Correio Braziliense
Após a conclusão dos
trabalhos da CPI da Covid, o melhor que os indiciados terão a fazer, inclusive
o presidente Jair Bolsonaro, será providenciar um bom advogado
Parece que ainda não caiu a ficha para Jair
Bolsonaro de que o relatório do senador Renan Calheiros (MDB-AL), após ser
aprovado pela CPI da Covid, será uma monumental dor de cabeça, não apenas para
os demais 65 indiciados pela Comissão Parlamentar de Inquérito do Senado, que
investigou a atuação do seu governo na pandemia da covid-19. Não há outra
explicação para as declarações do presi- dente da República, que minimiza as
denúncias e desdenha do trabalho realizado pelos senadores.
As consequências políticas do trabalho da CPI já se refletiam nas pesquisas de opinião sobre o governo, mas, agora, foram estampadas nas manchetes dos jornais de todo o mundo. Bolsonaro nunca esteve tão isolado no plano internacional. Outro sinal de seu enfraquecimento político foi o fracasso do presidente da Câmara, Arthur Lira (PP-AL), ontem, na votação da emenda constitucional que limitava a autonomia do Ministério Público — não obteve maioria qualificada em plenário e foi derrubada. A reação de procuradores e da opinião pública demonstrou que a ética na política ainda é um valor a ser levado em conta pelo Congresso.
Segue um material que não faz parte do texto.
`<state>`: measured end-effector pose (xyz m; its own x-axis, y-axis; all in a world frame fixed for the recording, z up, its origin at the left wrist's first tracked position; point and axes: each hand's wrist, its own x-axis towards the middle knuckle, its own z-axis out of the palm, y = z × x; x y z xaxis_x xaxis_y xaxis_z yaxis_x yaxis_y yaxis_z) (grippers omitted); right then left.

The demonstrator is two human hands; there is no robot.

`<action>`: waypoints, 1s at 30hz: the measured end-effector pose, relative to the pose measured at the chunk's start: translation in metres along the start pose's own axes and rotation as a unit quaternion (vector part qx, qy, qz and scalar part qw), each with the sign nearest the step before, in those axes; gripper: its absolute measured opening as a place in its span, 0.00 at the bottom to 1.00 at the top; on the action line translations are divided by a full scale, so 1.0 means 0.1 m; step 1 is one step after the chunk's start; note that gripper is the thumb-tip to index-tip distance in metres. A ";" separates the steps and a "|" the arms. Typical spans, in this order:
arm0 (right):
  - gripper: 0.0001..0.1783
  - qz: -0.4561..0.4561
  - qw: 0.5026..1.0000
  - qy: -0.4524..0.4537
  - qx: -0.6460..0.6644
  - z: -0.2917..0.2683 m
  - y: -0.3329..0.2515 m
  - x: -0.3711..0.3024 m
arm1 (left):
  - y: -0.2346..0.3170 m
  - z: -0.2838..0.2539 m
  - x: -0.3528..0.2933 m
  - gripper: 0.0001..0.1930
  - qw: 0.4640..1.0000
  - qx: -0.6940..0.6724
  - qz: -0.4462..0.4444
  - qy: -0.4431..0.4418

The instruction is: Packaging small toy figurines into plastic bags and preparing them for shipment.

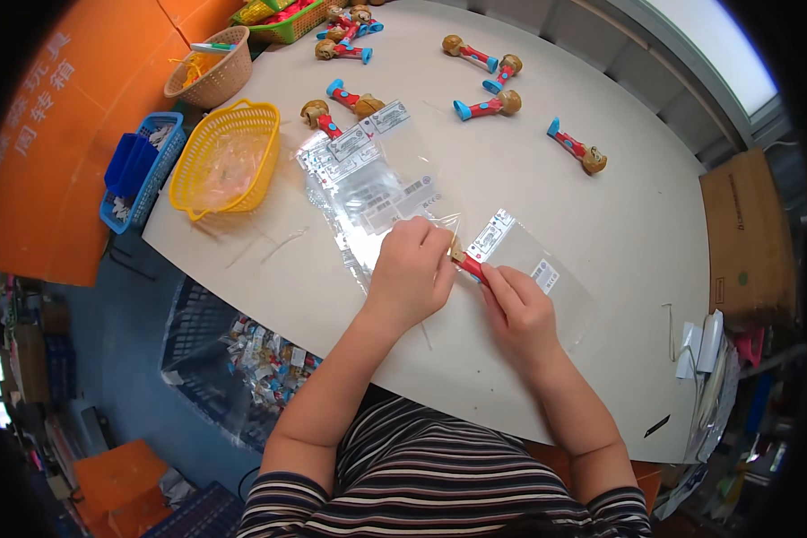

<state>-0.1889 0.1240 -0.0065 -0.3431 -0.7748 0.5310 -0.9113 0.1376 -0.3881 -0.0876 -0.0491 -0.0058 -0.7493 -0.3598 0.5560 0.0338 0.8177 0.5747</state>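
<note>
- Red toy figure (472,265): centre of frame, between both hands, brown end pointing upper left.
- Right hand (522,314): narrow pinch on the figure's lower end.
- Left hand (410,269): fingers curled in at the brown end; I can't tell exactly what they grip.
- Figure looks light, stiff, maybe slick; I'd take the red middle.
- Clear bag (533,255), right of centre: probably floppy, slippery; I'd pinch its printed edge.
</note>
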 end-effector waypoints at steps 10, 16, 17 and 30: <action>0.14 0.138 0.978 0.013 0.159 0.10 -0.09 0.00 | 0.13 0.08 0.00 0.06 0.999 0.012 -0.002 0.047; 0.18 0.107 0.972 -0.026 0.206 -0.01 -0.12 0.04 | 0.09 0.09 -0.09 0.06 0.998 0.060 0.007 0.024; 0.20 0.151 0.954 -0.063 0.249 -0.06 -0.14 0.04 | 0.08 0.05 -0.15 0.06 0.997 0.065 -0.012 0.027; 0.20 0.078 0.948 -0.127 0.281 -0.06 0.01 0.08 | 0.33 -0.09 -0.40 0.08 0.997 0.043 -0.045 0.049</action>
<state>-0.1941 0.1218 0.0021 -0.3329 -0.9055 0.2631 -0.5646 -0.0321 -0.8247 -0.0509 -0.0122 -0.0034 -0.6777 -0.4726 0.5633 -0.0904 0.8138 0.5740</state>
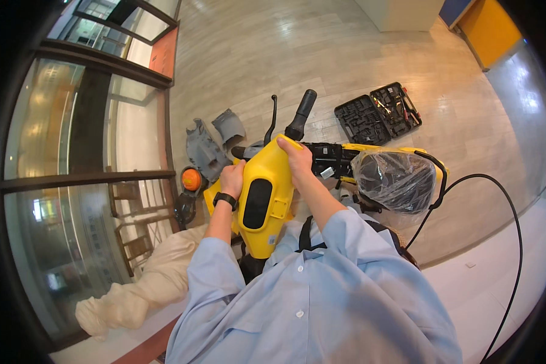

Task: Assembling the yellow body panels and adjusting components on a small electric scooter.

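Between both my hands is a yellow plastic scooter cover (264, 164) with a dark rounded window (258, 203) and a small square recess. My left hand (230, 179), with a black watch at the wrist, grips the left edge. On the upper right edge sits my right hand (296, 161), its thumb pressed on the yellow face. Fingertips of both are hidden behind the cover. Just beyond the cover, a black handlebar grip (303, 112) and a brake lever (273, 115) stick out. To the right lies the scooter's body, its seat (397, 179) wrapped in clear plastic.
An unfolded black tool case (379, 112) lies on the floor beyond the scooter. Grey plastic panels (207, 150) and an orange-topped part (191, 179) are at left. Glass windows (54, 224) and beige cloth (145, 291) line the left. A black cable (515, 230) loops at right.
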`<state>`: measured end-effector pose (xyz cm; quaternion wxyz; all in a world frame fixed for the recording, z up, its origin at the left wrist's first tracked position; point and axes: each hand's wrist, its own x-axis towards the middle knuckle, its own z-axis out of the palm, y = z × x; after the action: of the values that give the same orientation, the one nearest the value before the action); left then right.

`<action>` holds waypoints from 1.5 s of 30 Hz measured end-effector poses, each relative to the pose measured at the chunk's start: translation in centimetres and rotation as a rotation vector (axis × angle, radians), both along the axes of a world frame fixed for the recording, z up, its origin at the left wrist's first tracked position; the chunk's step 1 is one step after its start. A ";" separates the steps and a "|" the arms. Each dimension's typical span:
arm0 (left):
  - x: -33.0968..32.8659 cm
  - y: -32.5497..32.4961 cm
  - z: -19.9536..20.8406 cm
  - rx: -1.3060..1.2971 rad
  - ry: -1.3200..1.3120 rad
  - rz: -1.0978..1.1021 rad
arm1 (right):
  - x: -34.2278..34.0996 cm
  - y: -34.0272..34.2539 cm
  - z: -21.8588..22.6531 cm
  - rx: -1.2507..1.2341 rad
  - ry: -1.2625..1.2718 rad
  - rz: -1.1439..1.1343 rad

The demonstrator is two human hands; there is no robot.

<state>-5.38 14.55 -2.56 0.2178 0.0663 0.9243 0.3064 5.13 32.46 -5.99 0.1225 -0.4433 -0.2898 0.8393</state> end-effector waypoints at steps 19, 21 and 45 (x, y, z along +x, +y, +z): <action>-2.2 6.5 3.6 0.132 -0.633 -0.475 | 6.5 -4.7 0.9 -0.182 0.051 0.146; -2.6 7.0 3.4 0.165 -0.654 -0.485 | 8.9 -8.6 -0.7 -0.089 0.064 0.172; -1.5 7.2 5.3 0.029 -0.545 -0.463 | 14.5 -12.4 -4.0 -0.460 0.288 0.277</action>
<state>-6.86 21.77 2.75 0.5188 0.1928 0.7885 0.2684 19.60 20.10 -9.94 -0.0569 -0.2921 -0.1296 0.9459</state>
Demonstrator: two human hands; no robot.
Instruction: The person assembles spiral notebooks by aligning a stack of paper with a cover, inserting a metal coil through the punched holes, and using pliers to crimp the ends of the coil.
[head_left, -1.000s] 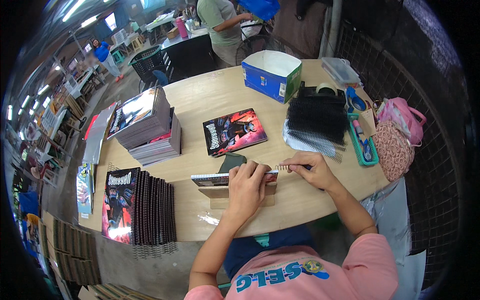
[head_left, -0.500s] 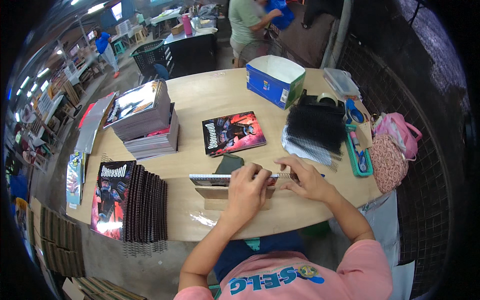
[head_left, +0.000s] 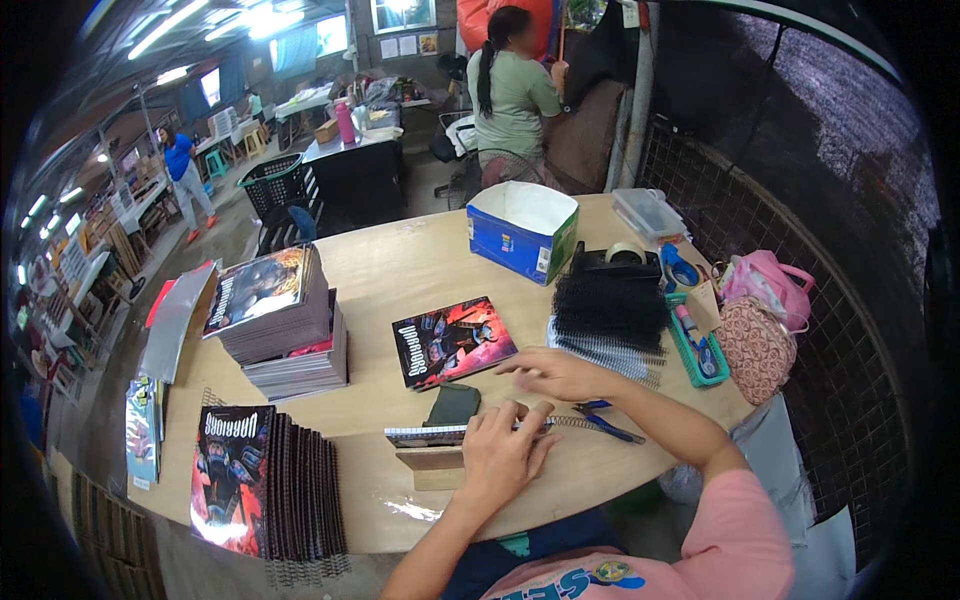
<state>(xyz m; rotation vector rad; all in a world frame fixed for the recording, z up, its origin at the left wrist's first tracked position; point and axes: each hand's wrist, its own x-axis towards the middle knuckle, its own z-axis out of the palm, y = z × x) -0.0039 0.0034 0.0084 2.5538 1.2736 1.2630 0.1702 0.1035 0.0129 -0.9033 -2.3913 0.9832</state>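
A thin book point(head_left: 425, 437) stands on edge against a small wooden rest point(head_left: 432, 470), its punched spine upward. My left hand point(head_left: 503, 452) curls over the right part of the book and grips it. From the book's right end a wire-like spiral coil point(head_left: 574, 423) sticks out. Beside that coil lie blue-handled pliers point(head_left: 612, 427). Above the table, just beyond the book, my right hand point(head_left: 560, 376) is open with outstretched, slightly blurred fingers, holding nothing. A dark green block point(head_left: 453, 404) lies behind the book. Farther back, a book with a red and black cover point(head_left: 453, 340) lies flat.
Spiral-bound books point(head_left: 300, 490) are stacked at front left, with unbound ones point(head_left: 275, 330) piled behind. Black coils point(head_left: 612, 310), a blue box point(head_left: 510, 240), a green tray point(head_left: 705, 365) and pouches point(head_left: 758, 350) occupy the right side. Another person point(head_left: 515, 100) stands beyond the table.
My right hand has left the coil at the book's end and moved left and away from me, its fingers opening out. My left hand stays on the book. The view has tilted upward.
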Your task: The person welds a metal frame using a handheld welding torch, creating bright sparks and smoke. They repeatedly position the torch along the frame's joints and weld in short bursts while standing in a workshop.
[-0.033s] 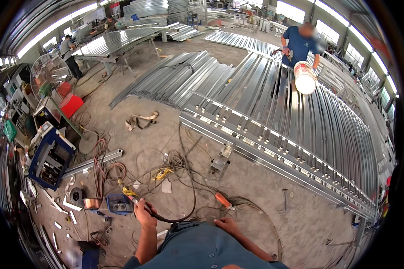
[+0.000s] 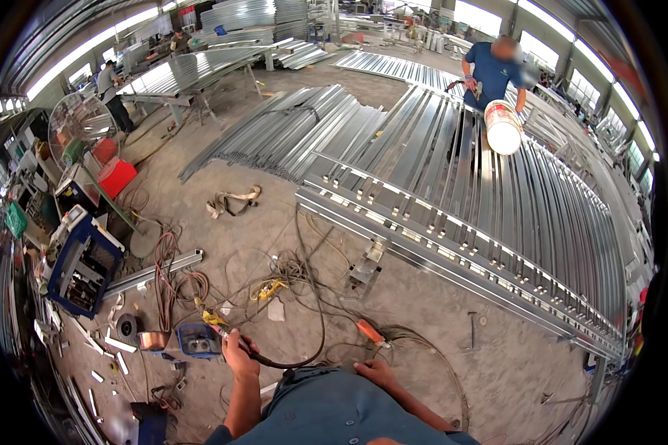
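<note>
My left hand (image 2: 240, 353) is closed around the handle of a welding torch, whose black cable (image 2: 289, 364) runs from the grip to the right and curves up over the floor. Just beyond that hand shows a yellow piece (image 2: 214, 318), beside a blue-framed box (image 2: 199, 340). At the front of my blue shirt (image 2: 334, 411) is my right hand (image 2: 376, 373), low by the waist. One fingertip or thumb of it points left, while the other fingers are hidden, so its grip cannot be made out.
Tangled cables (image 2: 293, 267) and an orange-handled tool (image 2: 370, 331) lie on the floor ahead. A long rack of metal profiles (image 2: 453, 215) fills the right, where a co-worker (image 2: 490, 70) tilts a white bucket (image 2: 503, 133). A blue-framed machine (image 2: 85, 263) and a fan (image 2: 83, 133) stand left.
</note>
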The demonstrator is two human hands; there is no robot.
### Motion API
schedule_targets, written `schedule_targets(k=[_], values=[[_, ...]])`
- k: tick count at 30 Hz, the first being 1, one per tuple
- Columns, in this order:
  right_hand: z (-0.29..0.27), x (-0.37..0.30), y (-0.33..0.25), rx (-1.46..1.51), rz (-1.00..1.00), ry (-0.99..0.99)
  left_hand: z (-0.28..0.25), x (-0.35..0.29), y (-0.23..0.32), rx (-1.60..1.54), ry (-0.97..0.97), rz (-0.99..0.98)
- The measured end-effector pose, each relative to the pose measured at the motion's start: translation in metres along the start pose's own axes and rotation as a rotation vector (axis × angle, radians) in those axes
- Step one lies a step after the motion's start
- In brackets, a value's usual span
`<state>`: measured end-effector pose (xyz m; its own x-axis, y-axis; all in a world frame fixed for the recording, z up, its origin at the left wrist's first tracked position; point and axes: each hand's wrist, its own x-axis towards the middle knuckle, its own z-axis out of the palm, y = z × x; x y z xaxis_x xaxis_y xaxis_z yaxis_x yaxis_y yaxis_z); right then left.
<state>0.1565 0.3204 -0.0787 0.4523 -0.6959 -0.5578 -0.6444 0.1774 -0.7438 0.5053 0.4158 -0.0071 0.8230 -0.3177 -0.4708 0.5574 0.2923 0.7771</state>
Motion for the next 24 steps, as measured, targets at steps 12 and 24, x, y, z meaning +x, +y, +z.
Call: schedule_targets(k=[12, 24], values=[[0.037, 0.054, -0.065, 0.151, 0.018, -0.031, 0.037, 0.053, 0.092, -0.019, -0.170, 0.214], [0.033, 0.149, -0.090, 0.121, -0.069, -0.201, 0.039, 0.060, 0.081, 0.113, -0.179, 0.289]])
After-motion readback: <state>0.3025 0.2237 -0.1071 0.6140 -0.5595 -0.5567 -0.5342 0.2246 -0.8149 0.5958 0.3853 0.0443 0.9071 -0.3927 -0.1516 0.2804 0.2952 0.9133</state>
O relatório não ficará barato para os
indiciados. Resultará em processos administrativos, civis e criminais, em razão
da continuidade das investigações, que ficarão a cargo da Polícia Federal, da
Receita Federal, da Corregedoria Geral da União (CGU), do Tribunal de Contas da
União (TCU) e, principalmente, da Procuradoria-Geral da República (CGU). No
caso de Bolsonaro e seus ministros, o relatório pode acabar no Tribunal
Penal Internacional, em Haia, na Holanda, órgão ligado à ONU e que julga
crimes contra a humanidade e acusações de genocídio. Renan desistiu
da imputação de genocídio a Bolsonaro, mas pesou a mão em outras nove acusações,
entre as quais crimes de epidemia com resultado de morte, infração a
medidas sanitárias preventivas, emprego irregular de verba pública, incitação
ao crime, falsificação de documentos particulares, charlatanismo e
prevaricação. As mais graves, porém, são crime contra a humanidade e crime de
responsabilidade.
Os crimes contra a humanidade estão
previstos no Estatuto de Roma, uma convenção internacional que prevê esses
crimes como ataques generalizados e sistemáticos contra a população civil. O
Brasil é signatário da criação do Tribunal Penal Internacional e autoriza que
aquela Corte julgue alguém que cometeu um crime contra a humanidade no
território nacional. Os crimes são imprescritíveis e a pena de prisão pode ser
de até 30 anos. Previsto na Constituição, o julgamento por crime de
responsabilidade, porém, é político, pelo Congresso, e pode resultar na perda
de mandato e suspensão de direitos políticos do presidente da República.
No colo de Aras
Após a conclusão dos trabalhos da CPI da Covid, o melhor que os indiciados
terão a fazer, inclusive Bolsonaro, será providenciar um bom advogado, porque a
batalha para se livrar das acusações contidas no relatório de Renan será longa
e pode ser inglória. Desprezar as conclusões da CPI não é mais possível. O procurador-geral
da República, Augusto Aras, por exemplo, após a aprovação do relatório, não
poderá se omitir em relação às denúncias apresentadas, sob pena de prevaricar.
Jurisprudência do Supremo Tribunal Federal
(STF), a propósito da Ação Direta de Inconstitucionalidade 5.331-DF, consolidou
o art. 3o da Lei 10.001/2000, que confere prioridade aos processos e
procedimentos decorrentes de relatórios das CPIs. Segundo entendimento da
Corte, as Comissões de Inquérito são um mecanismo de controle da máquina pública,
de competência fiscalizatória do Congresso.
O procurador-geral da República é obrigado a comunicar ao Congresso, semestralmente, o andamento dos procedimentos administrativos e processuais instaurados em decorrência das conclusões da CPI, “sob pena de sanções administrativas, civis e penais”. Trocando em miúdos, Aras terá que dar andamento às acusações, o que representa a maior saia justa, porque é um aliado de Bolsonaro, que o indicou para o cargo, mas, ao mesmo tempo, estará sob forte pressão do Senado.